Determined to be a forerunner in lameness diagnosis and treatment skills, he has attended International Society of Equine Locomotor Pathology (ISELP) continuing education courses taught by the world’s greatest equine lameness instructors and clinicians. Dr. Joyce is directly learning from the people who drive equine veterinary medicine to its limits. He seeks certification in this professional endeavor.
Dr. Joyce finds great pleasure in educating clients as well local students. Never hurried and always pleased to explain, Dr. Joyce has taught local high school and college students. He has spent time with students from the Monroe Technology Center, NoVA Vet Tech School, and George Mason University, and recently with a new local veterinary technician program as an Adjunct Professor.

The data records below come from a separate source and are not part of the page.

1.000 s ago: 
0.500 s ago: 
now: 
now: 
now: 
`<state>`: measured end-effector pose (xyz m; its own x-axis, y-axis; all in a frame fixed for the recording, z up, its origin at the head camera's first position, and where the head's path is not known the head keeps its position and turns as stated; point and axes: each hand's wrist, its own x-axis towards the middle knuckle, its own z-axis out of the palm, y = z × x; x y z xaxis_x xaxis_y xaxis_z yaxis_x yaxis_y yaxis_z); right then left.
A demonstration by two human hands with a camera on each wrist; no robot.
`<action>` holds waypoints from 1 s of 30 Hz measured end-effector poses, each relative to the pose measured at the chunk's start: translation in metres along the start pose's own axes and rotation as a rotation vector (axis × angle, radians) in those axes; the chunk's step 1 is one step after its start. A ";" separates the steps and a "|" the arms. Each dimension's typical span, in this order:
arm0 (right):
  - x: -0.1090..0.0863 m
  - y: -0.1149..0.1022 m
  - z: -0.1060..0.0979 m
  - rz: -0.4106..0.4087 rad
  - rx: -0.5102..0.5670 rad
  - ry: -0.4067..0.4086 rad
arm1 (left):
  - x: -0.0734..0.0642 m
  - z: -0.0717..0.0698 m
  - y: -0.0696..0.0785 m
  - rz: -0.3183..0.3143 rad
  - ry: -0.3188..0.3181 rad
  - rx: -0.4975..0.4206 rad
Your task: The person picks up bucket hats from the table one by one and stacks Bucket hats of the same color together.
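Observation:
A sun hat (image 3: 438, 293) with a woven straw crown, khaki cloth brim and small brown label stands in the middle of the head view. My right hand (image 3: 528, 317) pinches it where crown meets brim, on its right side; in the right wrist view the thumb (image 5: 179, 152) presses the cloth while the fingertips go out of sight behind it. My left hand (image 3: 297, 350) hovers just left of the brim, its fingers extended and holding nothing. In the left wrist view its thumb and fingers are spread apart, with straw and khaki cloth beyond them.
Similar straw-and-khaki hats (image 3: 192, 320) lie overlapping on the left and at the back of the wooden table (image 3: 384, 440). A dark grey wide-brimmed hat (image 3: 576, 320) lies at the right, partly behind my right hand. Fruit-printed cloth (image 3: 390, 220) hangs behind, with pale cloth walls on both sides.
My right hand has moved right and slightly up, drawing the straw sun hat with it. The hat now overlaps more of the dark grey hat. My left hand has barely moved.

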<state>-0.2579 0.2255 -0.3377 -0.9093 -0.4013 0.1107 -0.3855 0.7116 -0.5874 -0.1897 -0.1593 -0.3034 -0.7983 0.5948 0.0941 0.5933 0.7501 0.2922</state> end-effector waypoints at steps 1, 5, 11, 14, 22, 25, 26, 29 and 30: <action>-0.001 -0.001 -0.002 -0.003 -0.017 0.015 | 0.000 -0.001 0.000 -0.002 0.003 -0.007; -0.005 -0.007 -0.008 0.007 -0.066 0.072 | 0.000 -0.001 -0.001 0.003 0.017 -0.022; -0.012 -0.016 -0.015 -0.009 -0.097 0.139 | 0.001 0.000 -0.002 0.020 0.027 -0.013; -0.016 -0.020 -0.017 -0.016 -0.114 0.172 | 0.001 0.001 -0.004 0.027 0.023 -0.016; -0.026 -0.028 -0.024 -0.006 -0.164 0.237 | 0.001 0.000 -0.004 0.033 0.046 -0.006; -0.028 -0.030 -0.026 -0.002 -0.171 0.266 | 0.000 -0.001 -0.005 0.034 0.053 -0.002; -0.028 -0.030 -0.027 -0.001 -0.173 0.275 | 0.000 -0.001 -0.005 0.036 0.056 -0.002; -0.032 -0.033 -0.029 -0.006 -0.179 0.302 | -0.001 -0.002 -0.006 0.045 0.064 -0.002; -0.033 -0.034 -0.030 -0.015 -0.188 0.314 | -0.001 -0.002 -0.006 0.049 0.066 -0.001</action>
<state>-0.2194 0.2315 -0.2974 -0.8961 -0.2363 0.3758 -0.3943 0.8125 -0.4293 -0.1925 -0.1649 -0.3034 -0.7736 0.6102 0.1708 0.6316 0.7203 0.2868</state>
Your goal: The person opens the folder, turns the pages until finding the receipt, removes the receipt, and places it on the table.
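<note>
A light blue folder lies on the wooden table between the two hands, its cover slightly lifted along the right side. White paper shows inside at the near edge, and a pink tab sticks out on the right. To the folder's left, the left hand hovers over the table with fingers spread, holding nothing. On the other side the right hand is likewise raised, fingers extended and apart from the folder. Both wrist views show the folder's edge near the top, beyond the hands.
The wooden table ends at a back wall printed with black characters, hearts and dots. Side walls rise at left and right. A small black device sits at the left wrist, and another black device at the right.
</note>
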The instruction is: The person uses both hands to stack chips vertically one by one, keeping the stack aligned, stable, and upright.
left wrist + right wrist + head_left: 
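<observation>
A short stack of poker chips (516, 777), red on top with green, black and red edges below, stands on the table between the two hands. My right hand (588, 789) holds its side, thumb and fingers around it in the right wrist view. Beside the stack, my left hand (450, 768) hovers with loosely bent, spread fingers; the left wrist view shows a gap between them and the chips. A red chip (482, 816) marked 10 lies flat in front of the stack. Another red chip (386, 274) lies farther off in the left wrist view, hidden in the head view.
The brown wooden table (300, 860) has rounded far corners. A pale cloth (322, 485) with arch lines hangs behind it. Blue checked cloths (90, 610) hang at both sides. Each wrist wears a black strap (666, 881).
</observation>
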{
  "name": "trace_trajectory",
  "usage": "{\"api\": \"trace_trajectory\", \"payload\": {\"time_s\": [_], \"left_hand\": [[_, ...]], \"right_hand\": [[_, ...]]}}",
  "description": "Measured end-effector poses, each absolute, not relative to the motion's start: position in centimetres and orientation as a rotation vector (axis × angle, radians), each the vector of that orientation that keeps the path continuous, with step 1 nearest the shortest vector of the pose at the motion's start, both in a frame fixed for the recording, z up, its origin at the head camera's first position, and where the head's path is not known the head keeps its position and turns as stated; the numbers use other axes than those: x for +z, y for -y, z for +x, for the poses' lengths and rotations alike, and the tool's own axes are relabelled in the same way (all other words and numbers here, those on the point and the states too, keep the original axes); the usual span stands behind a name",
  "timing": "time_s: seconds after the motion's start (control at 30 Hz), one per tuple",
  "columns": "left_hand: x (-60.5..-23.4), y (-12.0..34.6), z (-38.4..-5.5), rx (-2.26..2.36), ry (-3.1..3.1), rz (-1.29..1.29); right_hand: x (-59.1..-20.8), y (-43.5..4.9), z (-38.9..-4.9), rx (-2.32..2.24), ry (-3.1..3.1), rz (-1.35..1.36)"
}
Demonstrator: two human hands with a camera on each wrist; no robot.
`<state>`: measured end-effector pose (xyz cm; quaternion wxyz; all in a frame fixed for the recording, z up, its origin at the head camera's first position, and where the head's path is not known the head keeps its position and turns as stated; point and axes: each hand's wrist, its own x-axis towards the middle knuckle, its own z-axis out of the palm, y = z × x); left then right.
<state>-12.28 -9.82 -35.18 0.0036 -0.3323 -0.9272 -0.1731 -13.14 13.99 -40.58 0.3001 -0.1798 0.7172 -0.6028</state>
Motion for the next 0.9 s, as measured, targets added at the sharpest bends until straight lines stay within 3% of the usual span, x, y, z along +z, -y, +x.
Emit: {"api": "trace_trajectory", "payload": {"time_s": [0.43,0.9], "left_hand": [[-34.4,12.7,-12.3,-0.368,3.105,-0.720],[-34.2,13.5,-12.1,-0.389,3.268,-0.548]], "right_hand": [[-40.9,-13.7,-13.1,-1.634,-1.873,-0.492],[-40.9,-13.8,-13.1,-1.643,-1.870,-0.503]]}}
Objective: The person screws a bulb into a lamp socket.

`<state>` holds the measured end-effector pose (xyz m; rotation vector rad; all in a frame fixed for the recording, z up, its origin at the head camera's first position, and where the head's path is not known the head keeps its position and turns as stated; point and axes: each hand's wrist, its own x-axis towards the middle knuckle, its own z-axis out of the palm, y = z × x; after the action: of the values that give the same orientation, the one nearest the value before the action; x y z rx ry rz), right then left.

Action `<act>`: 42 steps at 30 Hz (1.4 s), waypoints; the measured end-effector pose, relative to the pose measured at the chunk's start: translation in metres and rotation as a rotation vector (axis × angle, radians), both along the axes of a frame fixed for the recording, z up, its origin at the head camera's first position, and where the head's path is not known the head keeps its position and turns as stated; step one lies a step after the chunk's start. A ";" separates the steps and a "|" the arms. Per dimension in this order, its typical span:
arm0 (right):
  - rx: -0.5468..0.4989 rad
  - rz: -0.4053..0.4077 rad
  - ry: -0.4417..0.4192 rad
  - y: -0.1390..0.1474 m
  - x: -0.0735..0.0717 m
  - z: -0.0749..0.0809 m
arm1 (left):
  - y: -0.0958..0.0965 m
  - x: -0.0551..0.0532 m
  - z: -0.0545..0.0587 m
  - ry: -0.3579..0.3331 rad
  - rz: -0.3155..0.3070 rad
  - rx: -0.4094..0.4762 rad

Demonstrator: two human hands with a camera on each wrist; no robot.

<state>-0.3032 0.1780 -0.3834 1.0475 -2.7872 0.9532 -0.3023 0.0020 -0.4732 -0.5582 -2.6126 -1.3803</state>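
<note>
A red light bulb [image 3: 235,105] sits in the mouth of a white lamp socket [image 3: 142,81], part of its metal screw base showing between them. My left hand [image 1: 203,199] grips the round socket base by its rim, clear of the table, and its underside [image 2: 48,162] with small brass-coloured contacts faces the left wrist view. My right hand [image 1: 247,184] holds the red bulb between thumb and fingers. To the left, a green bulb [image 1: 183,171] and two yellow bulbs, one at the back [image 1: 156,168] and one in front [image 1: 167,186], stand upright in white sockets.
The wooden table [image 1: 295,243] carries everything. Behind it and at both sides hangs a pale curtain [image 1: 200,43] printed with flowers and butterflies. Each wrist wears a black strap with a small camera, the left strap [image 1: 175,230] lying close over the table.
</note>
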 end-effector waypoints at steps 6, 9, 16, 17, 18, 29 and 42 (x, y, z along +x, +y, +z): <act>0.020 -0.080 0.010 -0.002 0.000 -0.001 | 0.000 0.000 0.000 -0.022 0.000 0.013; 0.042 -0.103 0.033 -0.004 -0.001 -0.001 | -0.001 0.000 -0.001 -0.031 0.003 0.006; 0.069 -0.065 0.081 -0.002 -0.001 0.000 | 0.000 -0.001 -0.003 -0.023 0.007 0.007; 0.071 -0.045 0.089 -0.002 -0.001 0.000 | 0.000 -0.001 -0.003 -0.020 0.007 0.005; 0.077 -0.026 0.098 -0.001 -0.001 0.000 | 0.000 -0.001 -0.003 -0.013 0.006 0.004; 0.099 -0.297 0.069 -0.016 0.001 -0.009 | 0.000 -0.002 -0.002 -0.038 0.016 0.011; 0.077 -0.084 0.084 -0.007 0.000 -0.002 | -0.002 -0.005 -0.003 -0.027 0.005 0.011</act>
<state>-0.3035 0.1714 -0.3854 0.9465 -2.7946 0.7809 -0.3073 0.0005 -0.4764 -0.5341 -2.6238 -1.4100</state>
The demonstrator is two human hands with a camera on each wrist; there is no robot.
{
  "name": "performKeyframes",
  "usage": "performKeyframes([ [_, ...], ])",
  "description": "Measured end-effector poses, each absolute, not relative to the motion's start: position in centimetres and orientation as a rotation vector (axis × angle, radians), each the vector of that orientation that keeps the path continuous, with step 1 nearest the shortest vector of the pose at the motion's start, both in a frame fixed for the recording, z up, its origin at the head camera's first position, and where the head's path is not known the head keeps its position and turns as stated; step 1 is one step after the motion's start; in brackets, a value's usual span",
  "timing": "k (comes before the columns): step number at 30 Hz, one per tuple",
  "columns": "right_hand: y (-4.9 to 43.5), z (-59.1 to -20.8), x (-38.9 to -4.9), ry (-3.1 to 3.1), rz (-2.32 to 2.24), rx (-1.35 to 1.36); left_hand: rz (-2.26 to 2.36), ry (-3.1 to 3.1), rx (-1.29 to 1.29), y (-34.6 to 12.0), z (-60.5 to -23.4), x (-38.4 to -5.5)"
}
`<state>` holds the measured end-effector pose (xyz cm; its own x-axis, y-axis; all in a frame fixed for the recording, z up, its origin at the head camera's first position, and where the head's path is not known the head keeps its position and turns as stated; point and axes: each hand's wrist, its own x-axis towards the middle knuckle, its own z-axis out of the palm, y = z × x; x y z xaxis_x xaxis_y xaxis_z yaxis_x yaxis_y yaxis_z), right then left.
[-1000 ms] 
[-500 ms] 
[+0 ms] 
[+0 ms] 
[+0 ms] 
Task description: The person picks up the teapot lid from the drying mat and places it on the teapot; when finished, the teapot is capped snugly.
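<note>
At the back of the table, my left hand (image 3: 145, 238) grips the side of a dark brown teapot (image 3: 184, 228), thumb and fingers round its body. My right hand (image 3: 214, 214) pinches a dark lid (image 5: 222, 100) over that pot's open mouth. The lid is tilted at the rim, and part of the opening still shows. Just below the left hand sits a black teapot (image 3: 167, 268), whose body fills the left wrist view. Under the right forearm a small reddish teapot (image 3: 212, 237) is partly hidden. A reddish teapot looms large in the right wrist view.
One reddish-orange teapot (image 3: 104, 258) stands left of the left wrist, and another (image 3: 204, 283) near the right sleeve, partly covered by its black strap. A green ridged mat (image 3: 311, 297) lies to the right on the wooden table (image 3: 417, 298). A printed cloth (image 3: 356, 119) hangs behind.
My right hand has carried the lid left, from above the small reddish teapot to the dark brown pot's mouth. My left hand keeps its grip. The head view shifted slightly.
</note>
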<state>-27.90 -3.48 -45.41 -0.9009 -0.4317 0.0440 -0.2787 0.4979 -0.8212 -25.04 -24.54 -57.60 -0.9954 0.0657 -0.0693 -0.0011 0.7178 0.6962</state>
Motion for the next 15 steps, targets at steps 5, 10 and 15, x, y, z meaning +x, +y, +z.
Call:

Underscoring his desire to inform horse owners, Dr. Joyce continues to update the TEVA website with new services and the latest treatment technologies available on your farm. He posts regularly on Facebook about equine health issues and area horse news and information. He is frequently published locally in Horse Times and Middleburg Life.
He enjoys spending all his free time with his wife Paula and the kids. You may see Dr. Joyce on the paintball field with his son or riding horses with his wife and daughter. He also served as assistant Scoutmaster with the Boy Scouts in Leesburg.
I get asked frequently, “Why did you become an equine vet?
First and foremost, this profession chose me. Early in my life, I did everything I could to do something else. An Eagle Boy Scout, I started pursuing Forestry as a late teenager (hence my love of the outdoors and animals), joined the Navy and graduated from the Naval Academy in Annapolis (hence my sense of duty and purpose and integrity), served on active duty for 7 years (hence my commitment to excellence and service), and earned nearly straight A’s at UC Davis Veterinary School (hence my love of education, teaching and cutting-edge medicine).
Putting it all together, equine veterinarian was the only profession that fit every one of my passions.
Horses, horse owners, the horse life style, public service, education, the outdoors, country roads, trucks, science, medicine, long hours, bad weather, teaching, responsibility, and fixing things– I love them all. So becoming, and remaining, an equine vet is just a confluence of all of my favorite things.
Serving God’s greatest animal and the people that care for them is my life’s calling and that moves me deeply. I am blessed to be able to do what I do, and to be supported by those around me. Thank you.
I respect horses. They are remarkable creatures. They are unwavering. They are smart. They have remained true and faithful to humankind for thousands of years without complaining, and they put up with us.
This means I have an affinity for the people that care for them too. We automatically have so much in common– just because of our love of the horse.
Yes, I did ride, and occasionally still do. I grew up in the southwest– western saddles, quarter horses and OTTBs, pipe corrals, sand, and alfalfa. Our extended family had dog kennels, and trained police dogs. We had a horse breaking business, and provided horses to local cowboys who worked nearby ranches. Everyday life was full of animals. Even for the years that I was away from horses, they remained close to my heart, and I did what I could to stay near them. I would ride when time permitted.
I am fortunate to do what moves me. And I still look forward to the day when I can slow down enough to enjoy a horse the way I did when I was younger.
But for now, I get my “horse fix” every day, all day, 7 days a week, with your horses. That means a lot to me. Thank you.